As the Oldest Man to Run the Boston Marathon Centennial Military Relay, Risking the Absurd, What Have I Learned?

As the Oldest Man to Run the Boston Marathon Centennial Military Relay, Risking the Absurd, What Have I Learned?

 Back in 1998, I found myself hanging on a cliff - climbing one of the tallest mountains in the lower 48. I recall one point when I paused looking up to where I was going and I looked back. To gauge the depths below, I kicked off a small rock and it fell and fell and fell – hitting a rock wall with the smack of a rifle round. Then a wave of terror flashed over me.

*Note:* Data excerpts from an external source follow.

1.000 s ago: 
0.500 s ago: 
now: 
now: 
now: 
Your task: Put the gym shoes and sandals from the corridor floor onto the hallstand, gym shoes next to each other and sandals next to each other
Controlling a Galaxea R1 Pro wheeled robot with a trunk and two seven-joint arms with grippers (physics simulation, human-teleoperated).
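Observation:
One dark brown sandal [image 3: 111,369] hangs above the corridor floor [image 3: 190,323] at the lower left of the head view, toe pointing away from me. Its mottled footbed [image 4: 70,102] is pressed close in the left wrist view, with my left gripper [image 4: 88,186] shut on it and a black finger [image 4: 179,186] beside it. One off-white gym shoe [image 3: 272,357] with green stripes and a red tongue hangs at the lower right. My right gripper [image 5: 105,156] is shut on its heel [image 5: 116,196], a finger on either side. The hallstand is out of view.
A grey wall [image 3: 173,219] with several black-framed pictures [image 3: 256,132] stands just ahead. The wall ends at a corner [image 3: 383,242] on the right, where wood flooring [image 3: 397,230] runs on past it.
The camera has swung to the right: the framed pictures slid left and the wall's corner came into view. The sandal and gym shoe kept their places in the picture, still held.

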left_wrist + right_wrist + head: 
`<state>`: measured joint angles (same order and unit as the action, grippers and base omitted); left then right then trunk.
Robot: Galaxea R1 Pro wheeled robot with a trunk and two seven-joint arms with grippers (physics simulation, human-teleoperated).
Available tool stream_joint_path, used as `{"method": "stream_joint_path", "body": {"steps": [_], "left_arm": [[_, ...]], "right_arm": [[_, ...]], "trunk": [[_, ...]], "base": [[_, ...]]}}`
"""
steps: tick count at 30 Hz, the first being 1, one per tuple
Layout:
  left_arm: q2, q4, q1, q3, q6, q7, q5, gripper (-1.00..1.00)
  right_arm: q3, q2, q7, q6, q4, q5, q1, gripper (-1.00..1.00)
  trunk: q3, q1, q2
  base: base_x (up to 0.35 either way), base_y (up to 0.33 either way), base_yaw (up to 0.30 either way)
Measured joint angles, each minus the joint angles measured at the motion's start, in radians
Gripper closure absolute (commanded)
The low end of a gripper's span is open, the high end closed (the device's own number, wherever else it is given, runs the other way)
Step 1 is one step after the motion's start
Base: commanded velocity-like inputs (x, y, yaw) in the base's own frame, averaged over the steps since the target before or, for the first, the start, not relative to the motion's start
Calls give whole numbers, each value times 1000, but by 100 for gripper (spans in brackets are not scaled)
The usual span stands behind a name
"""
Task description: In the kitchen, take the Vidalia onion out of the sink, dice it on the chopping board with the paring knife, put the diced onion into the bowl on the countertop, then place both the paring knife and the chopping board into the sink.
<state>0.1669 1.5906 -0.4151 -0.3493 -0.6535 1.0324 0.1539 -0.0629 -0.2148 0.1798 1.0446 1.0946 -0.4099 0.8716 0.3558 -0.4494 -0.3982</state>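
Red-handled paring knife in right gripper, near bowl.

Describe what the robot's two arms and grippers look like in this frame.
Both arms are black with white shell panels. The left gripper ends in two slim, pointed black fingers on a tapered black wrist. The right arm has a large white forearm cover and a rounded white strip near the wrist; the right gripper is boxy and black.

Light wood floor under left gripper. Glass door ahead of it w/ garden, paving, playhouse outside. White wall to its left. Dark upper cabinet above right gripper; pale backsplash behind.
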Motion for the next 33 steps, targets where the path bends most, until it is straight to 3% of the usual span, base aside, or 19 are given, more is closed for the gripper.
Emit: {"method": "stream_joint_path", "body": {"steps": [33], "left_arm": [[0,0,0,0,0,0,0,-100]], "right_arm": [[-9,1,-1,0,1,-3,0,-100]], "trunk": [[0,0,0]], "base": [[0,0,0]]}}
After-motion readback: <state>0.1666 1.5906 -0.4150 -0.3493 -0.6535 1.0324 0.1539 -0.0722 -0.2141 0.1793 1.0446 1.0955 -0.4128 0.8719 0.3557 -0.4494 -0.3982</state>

I did not want to have the fate of that rock – and yet thought I had more difficult terrain ahead including navigating ice and snow. Could I make it? I was free hand – ascending like a monkey, inch by inch and crack by crack thousands of feet above rock-studded snowfields below on the most difficult mountain I’ve ever climbed. My only other option was to follow the fate of that rock. Silver-haired now, as then, some ask “Are you crazy?” Most simply shrug my story off as a kind of fairy tale. Now in my seventies and running in the Boston Marathon as one of eight teams with my teammate Laura Piscopo, I’m again out there risking falling from grace by falling flat on my face. Like the rock, it’s a long, long way down. This time, I’m representing the U.S. Military in the historic relay last done in 1918 by veterans of World War One. But this time, though it’s the most difficult leg of the entire route, Newton, I won’t make the same mistake; I won’t look back!